Raqibul Hasan

Personal information
- Full name: Mohammed Raqibul Hasan
- Born: 8 October 1987 (age 38) Jamalpur, Bangladesh
- Nickname: Nirala
- Height: 5 ft 9 in (1.75 m)
- Batting: Right-handed
- Bowling: Right-arm leg break
- Role: Batsman

International information
- National side: Bangladesh;
- Test debut (cap 54): 26 November 2008 v South Africa
- Last Test: 29 October 2011 v West Indies
- ODI debut (cap 89): 9 March 2008 v South Africa
- Last ODI: 11 April 2011 v Australia
- T20I debut (cap 22): 5 November 2008 v South Africa
- Last T20I: 3 February 2010 v New Zealand

Domestic team information
- 2004–2011: Barisal Division
- 2011–present: Dhaka Division
- 2012–present: Dhaka Gladiators

Career statistics
| Competition | Test | ODI | FC | LA |
| Matches | 9 | 55 | 128 | 221 |
| Runs scored | 336 | 1,308 | 7,021 | 6,795 |
| Batting average | 19.76 | 27.82 | 35.45 | 37.13 |
| 100s/50s | 0/1 | 0/8 | 11/37 | 7/44 |
| Top score | 65 | 89 | 313* | 190 |
| Balls bowled | 42 | – | 611 | 368 |
| Wickets | 1 | – | 7 | 9 |
| Bowling average | 17.00 | – | 54.28 | 31.55 |
| 5 wickets in innings | 0 | – | 0 | 0 |
| 10 wickets in match | 0 | – | 0 | 0 |
| Best bowling | 1/0 | – | 1/0 | 3/29 |
| Catches/stumpings | 9/– | 18/– | 101/– | 68/– |
- Source: ESPNcricinfo, 17 April 2025

= Raqibul Hasan (cricketer, born 1987) =

Bangladeshi cricketer (born 1987)

Raqibul Hasan (রকিবুল হাসান; born 8 October 1987) is a Bangladeshi international cricketer who also plays for Dhaka Division.
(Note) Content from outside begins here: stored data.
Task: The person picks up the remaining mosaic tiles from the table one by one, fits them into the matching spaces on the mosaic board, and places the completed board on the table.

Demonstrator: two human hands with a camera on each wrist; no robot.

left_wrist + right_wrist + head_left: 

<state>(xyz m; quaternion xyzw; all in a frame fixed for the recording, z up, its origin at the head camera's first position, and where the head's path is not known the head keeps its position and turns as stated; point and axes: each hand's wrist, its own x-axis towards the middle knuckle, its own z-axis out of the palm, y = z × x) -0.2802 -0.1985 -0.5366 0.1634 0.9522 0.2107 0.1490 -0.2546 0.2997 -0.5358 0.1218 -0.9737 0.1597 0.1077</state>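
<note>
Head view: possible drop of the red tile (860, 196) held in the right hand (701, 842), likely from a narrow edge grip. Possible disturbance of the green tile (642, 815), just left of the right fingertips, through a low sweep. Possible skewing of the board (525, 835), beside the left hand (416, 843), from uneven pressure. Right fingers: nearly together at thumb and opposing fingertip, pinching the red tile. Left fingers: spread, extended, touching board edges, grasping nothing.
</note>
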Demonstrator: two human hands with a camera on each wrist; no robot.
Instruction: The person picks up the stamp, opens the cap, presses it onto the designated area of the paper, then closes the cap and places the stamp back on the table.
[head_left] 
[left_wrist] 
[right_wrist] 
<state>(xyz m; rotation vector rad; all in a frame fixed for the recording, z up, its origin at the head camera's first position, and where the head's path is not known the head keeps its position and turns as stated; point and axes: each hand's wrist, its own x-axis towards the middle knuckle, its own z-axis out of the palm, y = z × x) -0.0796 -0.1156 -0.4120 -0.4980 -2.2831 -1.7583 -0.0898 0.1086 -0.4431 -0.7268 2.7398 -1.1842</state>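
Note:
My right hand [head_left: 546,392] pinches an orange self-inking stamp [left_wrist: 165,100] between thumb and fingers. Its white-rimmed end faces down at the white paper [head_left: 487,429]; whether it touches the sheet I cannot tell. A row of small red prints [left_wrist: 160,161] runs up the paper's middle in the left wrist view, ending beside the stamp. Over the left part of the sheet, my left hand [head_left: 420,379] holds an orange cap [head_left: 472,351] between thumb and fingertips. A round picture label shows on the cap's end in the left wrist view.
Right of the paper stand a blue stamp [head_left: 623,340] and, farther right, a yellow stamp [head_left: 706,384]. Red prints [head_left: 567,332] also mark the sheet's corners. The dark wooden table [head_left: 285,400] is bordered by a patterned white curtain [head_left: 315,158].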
He played in the 2006 U-19 Cricket World Cup in Sri Lanka and in 2007 became the first Bangladeshi cricketer to score a triple hundred in first-class cricket when Barisal played Sylhet Division in March 2007. Another notable achievement was a century on his first-class debut, for Bangladesh A against Zimbabwe A in February 2005. He represented Bangladesh in the 2011 Cricket World Cup.

==Career==
He made his One Day International debut for Bangladesh against South Africa in Chittagong in March 2008, where batting at number six in the order, he made 15 runs. In his second match against the same opponents, he scored 63 before hitting 89 against India in the Kitply Cup. Another half-century followed against Sri Lanka in the Asia Cup.

He made his Test debut against South Africa in November 2008.

On 10 March 2010, Raqibul Hasan announced his shock retirement from international cricket. Although he had secured his place in Bangladesh's Test squad, Raqibul Hasan's decision was made in protest over his exclusion from the ODI team that faced England and from Bangladesh's squad for the 2010 T20 World Cup. A week later, Raqibul Hasan went back on his decision but his contract with the Bangladesh Cricket Board (BCB) was terminated and he was told he wouldn't be considered available to play for his country for three months.

Raqibul Hasan returned to the Bangladesh squad in June 2010 when he was called up for his country's tour of England. His comeback from retirement lasted just one match before he was sidelined with injury. Raqibul Hasan returned to the Bangladesh team on 8 July in the first ODI against England at Trent Bridge. He made 76 in his team's innings before being struck on the foot by a delivery from James Anderson. A runner was sent for, but Raqibul Hasan was run out without facing another ball. After the match it emerged that Raqibul's toe was broken and that he would miss the rest of the tour. When the BCB announced its list of central contracts in November 2010, Raqibul has given a grade C contract.

When the squad to tour Zimbabwe for a Test and five ODIs was announced in July 2011, Mohammad Ashraful and Raqibul Hasan were competing for the same place; Ashraful was chosen over Raqibul Hasan due to his greater experience. In April 2012 the BCB announced its contracts for the coming year and Raqibul Hasan's central contract was not renewed.

He was the leading run-scorer for Mohammedan Sporting Club in the 2018–19 Dhaka Premier Division Cricket League tournament, with 781 runs in 16 matches. In November 2019, he was selected to play for the Dhaka Platoon in the 2019–20 Bangladesh Premier League.